§ Your objective
Please retype the data below line for line and leave out every picture.

§ Dataset content
- - - - - - -

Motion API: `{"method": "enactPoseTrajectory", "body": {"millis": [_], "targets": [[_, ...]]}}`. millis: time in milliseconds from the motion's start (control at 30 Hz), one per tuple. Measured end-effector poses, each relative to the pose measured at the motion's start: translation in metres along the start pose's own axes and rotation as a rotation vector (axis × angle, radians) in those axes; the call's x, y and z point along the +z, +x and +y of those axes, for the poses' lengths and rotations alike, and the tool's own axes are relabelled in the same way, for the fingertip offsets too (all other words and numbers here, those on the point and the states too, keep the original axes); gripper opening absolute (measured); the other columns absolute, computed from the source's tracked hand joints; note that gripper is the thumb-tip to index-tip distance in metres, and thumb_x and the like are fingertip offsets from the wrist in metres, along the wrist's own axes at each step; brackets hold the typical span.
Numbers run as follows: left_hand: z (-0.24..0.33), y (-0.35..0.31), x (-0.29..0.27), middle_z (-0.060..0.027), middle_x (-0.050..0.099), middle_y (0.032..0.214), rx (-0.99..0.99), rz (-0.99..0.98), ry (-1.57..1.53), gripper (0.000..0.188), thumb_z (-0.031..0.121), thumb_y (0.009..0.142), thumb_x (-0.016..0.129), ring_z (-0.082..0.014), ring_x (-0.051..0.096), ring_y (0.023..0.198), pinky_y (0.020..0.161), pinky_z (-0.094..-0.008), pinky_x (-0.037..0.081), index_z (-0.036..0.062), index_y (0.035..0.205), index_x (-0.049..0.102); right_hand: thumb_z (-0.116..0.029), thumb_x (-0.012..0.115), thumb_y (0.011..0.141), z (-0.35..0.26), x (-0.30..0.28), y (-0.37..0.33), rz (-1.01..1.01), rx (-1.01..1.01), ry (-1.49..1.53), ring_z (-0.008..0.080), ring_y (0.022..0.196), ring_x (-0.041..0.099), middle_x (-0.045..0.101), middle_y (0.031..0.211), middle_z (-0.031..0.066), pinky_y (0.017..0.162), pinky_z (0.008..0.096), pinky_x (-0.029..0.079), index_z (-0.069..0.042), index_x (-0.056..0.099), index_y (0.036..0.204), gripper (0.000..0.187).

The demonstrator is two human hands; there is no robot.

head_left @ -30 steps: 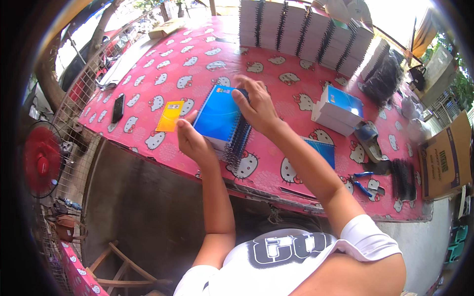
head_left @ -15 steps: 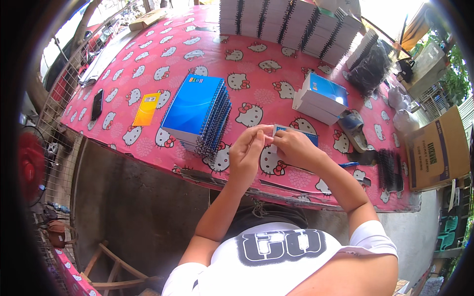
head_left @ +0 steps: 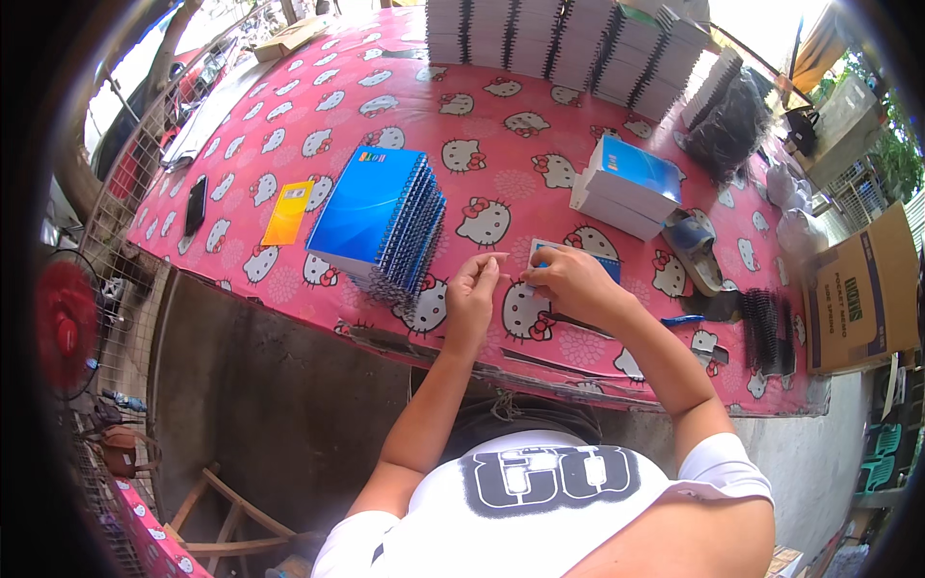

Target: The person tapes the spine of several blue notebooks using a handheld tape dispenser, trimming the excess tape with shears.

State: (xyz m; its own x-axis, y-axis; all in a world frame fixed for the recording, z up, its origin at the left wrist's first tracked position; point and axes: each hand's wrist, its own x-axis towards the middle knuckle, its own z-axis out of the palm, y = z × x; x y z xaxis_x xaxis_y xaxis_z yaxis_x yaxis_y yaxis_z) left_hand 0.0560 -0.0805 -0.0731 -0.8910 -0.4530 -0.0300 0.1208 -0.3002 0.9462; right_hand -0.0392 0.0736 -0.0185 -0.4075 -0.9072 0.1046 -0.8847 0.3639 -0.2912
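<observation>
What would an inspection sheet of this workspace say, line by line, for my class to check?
Surface: pink printed table cover, worn along its near edge
Job's things: blue notebook, partly hidden by the right hand; stack of blue spiral notebooks further left
Clutter: phone, yellow notebook, sandal, black plastic bag
Hands: left hand beside the right, thumb near its fingers; grips unclear
Cables: nothing seen
Surroundings: red fan at left, cardboard box at right

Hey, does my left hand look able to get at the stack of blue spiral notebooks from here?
Probably yes: your left hand is just to the right of the stack of blue spiral notebooks, and only pink patterned tablecloth shows between them.
</observation>
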Motion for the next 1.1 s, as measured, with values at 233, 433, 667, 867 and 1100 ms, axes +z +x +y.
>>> {"method": "enactPoseTrajectory", "body": {"millis": [233,433,667,867,1100], "targets": [[-0.002,0.002,0.002,-0.0068,0.066,0.101,0.025,-0.016,-0.006,0.024,0.016,0.1,0.052,-0.0125,0.063,0.081,0.077,-0.0241,0.049,0.0009,0.116,0.06,-0.002,0.065,0.075,0.007,-0.004,-0.003,0.125,0.011,0.147,0.0328,0.09,0.064,0.065,0.096,0.013,0.076,0.0433,0.052,-0.008,0.07,0.1,0.026],[0.034,0.008,0.033,-0.0103,0.062,0.107,-0.542,-0.139,-0.327,0.034,0.011,0.099,0.052,-0.0127,0.062,0.083,0.076,-0.0256,0.052,0.0051,0.132,0.045,0.001,0.064,0.073,-0.035,-0.006,-0.03,0.444,0.078,0.23,0.0358,0.093,0.063,0.064,0.1,0.0181,0.078,0.0417,0.053,-0.003,0.056,0.117,0.045],[0.023,0.007,0.035,-0.0109,0.062,0.103,0.497,-0.458,0.358,0.044,-0.012,0.087,0.055,-0.0156,0.061,0.093,0.077,-0.0277,0.05,0.0095,0.125,0.052,0.011,0.071,0.073,0.012,-0.016,-0.082,0.781,0.413,0.435,0.0202,0.111,0.053,0.052,0.118,0.0071,0.094,0.0297,0.044,-0.007,0.044,0.119,0.056],[0.009,0.007,0.044,-0.013,0.052,0.119,0.623,-0.336,0.593,0.05,-0.014,0.081,0.058,-0.0308,0.056,0.109,0.085,-0.0371,0.049,0.0111,0.124,0.053,0.01,0.066,0.08,0.02,0.034,-0.079,0.62,0.421,1.043,0.0101,0.092,0.049,0.049,0.102,0.0035,0.079,0.0237,0.043,-0.007,0.041,0.107,0.04],[0.03,-0.014,0.064,-0.0134,0.04,0.141,0.732,-0.165,1.012,0.057,0.008,0.077,0.074,-0.0333,0.051,0.117,0.105,-0.0523,0.032,0.0189,0.13,0.057,0.003,0.066,0.083,0.02,0.044,-0.077,0.673,0.465,0.8,0.015,0.081,0.053,0.054,0.087,0.0072,0.071,0.0309,0.044,-0.004,0.044,0.1,0.029]]}}
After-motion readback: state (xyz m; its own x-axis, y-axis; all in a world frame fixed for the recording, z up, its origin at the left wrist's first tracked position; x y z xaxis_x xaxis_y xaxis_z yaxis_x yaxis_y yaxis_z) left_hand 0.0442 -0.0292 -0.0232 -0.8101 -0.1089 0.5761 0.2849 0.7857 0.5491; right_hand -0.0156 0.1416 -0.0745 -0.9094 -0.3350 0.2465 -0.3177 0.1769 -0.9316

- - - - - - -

§ Solution to the exercise
Motion API: `{"method": "enactPoseTrajectory", "body": {"millis": [_], "targets": [[_, ...]]}}`. millis: time in milliseconds from the motion's start (control at 30 Hz), one per tuple. Measured end-effector poses, each relative to the pose measured at the motion's start: translation in metres along the start pose's own axes and rotation as a rotation vector (axis × angle, radians) in those axes; the call's x, y and z point along the +z, +x and +y of those axes, for the poses' lengths and rotations alike, and the tool's own axes are relabelled in the same way, for the fingertip offsets too (all other words and numbers here, those on the point and the states too, keep the original axes); gripper opening absolute (measured); the other columns absolute, computed from the source's tracked hand joints; note that gripper is the thumb-tip to index-tip distance in metres, and thumb_x and the like are fingertip offsets from the wrist in metres, along the wrist's own axes at each step; brackets hold the typical span.
Numbers run as follows: left_hand: z (-0.24..0.33), y (-0.35..0.31), x (-0.29..0.27), middle_z (-0.060..0.027), middle_x (-0.050..0.099), middle_y (0.032..0.214), rx (-0.99..0.99), rz (-0.99..0.98), ry (-1.57..1.53), gripper (0.000..0.188), thumb_z (-0.031..0.121), thumb_y (0.009..0.142), thumb_x (-0.016..0.129), ring_z (-0.082..0.014), ring_x (-0.051..0.096), ring_y (0.023..0.198), pinky_y (0.020..0.161), pinky_z (-0.094..-0.008), pinky_x (-0.037..0.081), index_z (-0.036..0.062), index_y (0.035..0.205), index_x (-0.049..0.102); right_hand: thumb_z (-0.116..0.029), thumb_x (-0.012..0.115), thumb_y (0.011..0.141), z (-0.35..0.26), x (-0.30..0.28), y (-0.37..0.33), rz (-1.01..1.01), rx (-1.01..1.01), ry (-1.49..1.53), ring_z (-0.008..0.080), ring_y (0.022..0.196), ring_x (-0.041..0.099), middle_x (-0.045..0.101), middle_y (0.031..0.211), middle_z (-0.031..0.066), pinky_y (0.017..0.162), pinky_z (0.008..0.096), pinky_x (-0.029..0.079), index_z (-0.069..0.042), index_x (-0.056..0.099), index_y (0.036..0.204), gripper (0.000..0.187).

The demonstrator is two human hands; there is no robot.

head_left @ -30 steps: 
head_left @ -15 steps: 
head_left @ +0 steps: 

Target: The person tapes the spine of several blue notebooks using a handheld tape dispenser, trimming the excess tape with shears.

State: (xyz m; its own x-axis, y-axis; all in a world frame fixed for the recording, z up, its origin at the left wrist's first tracked position; point and axes: each hand's wrist, its own x-axis towards the middle knuckle, its own z-axis out of the palm, y = z × x; x y z xaxis_x xaxis_y xaxis_z yaxis_x yaxis_y yaxis_z) left_hand 0.0560 -0.0805 -0.0731 -0.8910 -0.4530 -0.0300 0.1208 -0.3002 0.9462; right_hand -0.0392 0.0736 -0.0185 -0.4075 -0.9072 0.1046 -0.8847 0.3639 -0.2912
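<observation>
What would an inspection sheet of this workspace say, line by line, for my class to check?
Surface: pink printed table cover, worn along its near edge
Job's things: blue notebook, partly hidden by the right hand; stack of blue spiral notebooks further left
Clutter: phone, yellow notebook, sandal, black plastic bag
Hands: left hand beside the right, thumb near its fingers; grips unclear
Cables: nothing seen
Surroundings: red fan at left, cardboard box at right

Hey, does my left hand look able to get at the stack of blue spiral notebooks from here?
Probably yes: your left hand is just to the right of the stack of blue spiral notebooks, and only pink patterned tablecloth shows between them.
</observation>
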Motion for the next 1.1 s, as measured, with values at 233, 433, 667, 867 and 1100 ms, axes +z +x +y.
>>> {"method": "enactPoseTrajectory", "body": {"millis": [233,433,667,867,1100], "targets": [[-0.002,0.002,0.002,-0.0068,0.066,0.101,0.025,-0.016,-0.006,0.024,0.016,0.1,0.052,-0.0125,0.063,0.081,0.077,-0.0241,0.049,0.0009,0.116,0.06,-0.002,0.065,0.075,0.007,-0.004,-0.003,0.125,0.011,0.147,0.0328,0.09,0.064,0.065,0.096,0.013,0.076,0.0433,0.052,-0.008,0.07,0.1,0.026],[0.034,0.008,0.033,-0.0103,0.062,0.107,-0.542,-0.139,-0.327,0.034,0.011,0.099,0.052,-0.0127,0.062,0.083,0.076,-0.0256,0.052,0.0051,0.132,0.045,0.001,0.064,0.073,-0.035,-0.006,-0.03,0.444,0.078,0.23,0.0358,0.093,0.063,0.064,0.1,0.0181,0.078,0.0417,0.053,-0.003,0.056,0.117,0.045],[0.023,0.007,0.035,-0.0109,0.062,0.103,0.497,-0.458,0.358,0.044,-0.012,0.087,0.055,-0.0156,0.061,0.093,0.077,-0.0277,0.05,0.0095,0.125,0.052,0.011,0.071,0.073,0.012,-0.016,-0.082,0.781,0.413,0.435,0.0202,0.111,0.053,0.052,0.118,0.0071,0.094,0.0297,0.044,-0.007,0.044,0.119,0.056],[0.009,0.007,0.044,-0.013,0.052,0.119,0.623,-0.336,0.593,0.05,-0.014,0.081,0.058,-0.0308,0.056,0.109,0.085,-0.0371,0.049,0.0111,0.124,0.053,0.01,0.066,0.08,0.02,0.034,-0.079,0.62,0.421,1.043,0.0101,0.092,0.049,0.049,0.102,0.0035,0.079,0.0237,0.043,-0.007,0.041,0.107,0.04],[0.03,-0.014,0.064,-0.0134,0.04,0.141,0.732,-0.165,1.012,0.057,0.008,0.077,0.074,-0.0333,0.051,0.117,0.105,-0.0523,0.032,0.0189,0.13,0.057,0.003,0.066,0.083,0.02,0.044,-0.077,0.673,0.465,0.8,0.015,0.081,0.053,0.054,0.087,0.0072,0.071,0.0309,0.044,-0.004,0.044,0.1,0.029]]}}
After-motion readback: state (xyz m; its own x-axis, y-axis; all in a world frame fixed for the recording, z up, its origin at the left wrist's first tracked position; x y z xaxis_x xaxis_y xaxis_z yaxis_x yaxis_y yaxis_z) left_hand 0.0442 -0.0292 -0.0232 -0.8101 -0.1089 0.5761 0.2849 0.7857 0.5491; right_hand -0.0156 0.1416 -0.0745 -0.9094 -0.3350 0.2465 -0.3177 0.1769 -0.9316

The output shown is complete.